Seeking asylum is not an unlawful act. Yet asylum seekers and refugees – men, women and even children – are increasingly detained and interned around the world, as are numbers of other migrants. Sometimes detained indefinitely and often in appalling conditions, they may suffer not only deprivation of their liberty but other abuses of their human rights too. Families are separated. Medical and psychological needs are ignored. Contact with the outside world is fractured. Rigid rules, surveillance and restraints degrade, humiliate and damage. And lack of information and hope leads to despair.

Detention may appear to be a convenient solution to states’ political quest to manage migration but it is an expensive option and has lasting effects on people and on their capacity to be independent, self-sufficient and fulfilled members of the community when released. In the search for a more humane – and cheaper – approach, agencies and government authorities have trialled a variety of alternatives to detention, some of which are promising in terms of low levels of absconding, a greater degree of normality for the people involved, and improved chances of eventual integration. It will take shifts in attitudes as well as successful pilots, however, for alternatives to detention to become the norm.
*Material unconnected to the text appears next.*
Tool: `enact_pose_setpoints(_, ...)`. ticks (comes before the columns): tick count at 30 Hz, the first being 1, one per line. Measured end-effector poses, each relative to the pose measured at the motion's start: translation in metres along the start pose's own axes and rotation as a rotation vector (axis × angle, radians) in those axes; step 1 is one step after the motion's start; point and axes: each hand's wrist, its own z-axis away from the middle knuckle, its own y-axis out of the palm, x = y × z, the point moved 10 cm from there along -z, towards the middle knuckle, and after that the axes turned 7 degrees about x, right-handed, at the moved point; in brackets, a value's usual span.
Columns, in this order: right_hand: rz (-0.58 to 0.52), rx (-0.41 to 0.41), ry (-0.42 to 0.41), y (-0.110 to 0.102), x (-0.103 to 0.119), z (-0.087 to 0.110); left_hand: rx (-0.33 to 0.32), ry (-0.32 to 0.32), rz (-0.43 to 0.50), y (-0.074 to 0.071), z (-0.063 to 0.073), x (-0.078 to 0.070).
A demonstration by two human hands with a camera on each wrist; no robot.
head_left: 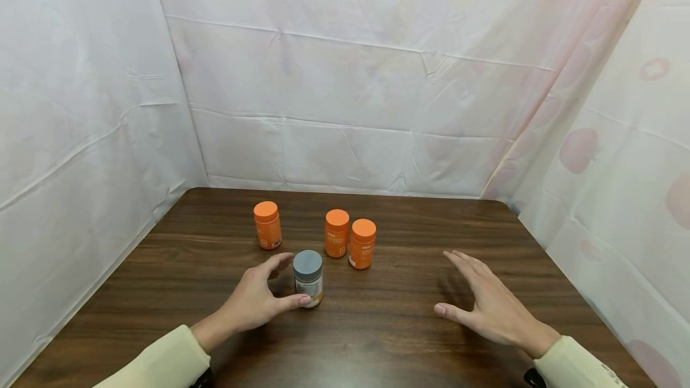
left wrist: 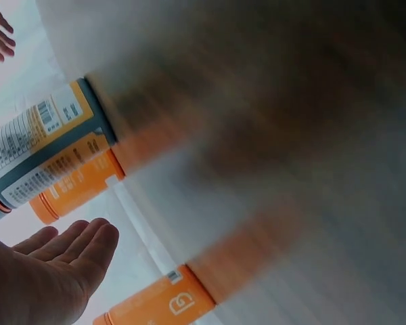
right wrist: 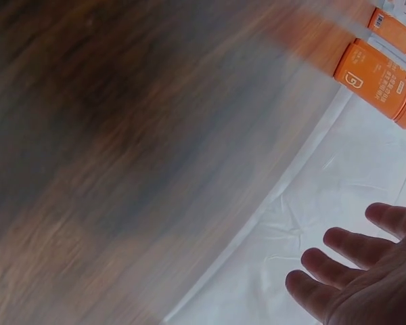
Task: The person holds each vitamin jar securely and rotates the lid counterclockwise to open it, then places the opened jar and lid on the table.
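Note:
A jar with a grey lid (head_left: 308,265) and a white, grey and yellow label (left wrist: 44,139) stands upright on the table. My left hand (head_left: 257,297) is spread at its left side. In the head view the thumb overlaps the jar's front; whether it touches, I cannot tell. The left wrist view shows the fingers (left wrist: 88,254) fairly straight and apart from the jar. My right hand (head_left: 487,303) hovers over the table's right part, thumb and fingers spread, holding nothing. Its fingers (right wrist: 355,247) also show in the right wrist view.
Three orange bottles stand upright behind the jar: one (head_left: 268,226) at the left, one (head_left: 336,235) near the middle, and another (head_left: 362,247) close beside it. The dark wooden table (head_left: 399,328) meets pale cloth (head_left: 345,76) hanging at the back and both sides.

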Motion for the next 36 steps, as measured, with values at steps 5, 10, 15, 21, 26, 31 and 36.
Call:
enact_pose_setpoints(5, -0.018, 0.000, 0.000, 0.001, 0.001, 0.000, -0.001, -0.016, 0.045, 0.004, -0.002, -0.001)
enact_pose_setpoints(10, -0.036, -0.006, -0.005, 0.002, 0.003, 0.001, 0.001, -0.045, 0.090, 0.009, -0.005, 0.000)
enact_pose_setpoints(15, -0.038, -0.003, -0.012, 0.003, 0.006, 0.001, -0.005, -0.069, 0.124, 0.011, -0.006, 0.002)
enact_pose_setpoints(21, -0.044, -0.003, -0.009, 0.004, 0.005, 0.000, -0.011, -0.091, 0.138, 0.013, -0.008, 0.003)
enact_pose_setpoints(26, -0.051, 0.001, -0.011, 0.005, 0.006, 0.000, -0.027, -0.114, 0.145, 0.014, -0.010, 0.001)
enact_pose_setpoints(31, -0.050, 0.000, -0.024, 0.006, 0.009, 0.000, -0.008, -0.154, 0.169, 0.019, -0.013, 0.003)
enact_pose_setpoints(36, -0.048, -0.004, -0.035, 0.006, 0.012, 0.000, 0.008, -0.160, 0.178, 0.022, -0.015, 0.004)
For many people, their detention is the precursor to their deportation (or ‘removal’). Here again, there seems to be a marked lack of care for people’s rights and protection, as well as for their safe, successful and sustainable reintegration.

We would like to thank Jerome Phelps, Robyn Sampson and Liza Schuster for their assistance as special advisors on the feature theme. We are very grateful to the Oak Foundation and to UNHCR for funding this issue.

This issue also includes a mini-feature on the current Syria crisis, plus a number of general articles on other aspects of forced migration.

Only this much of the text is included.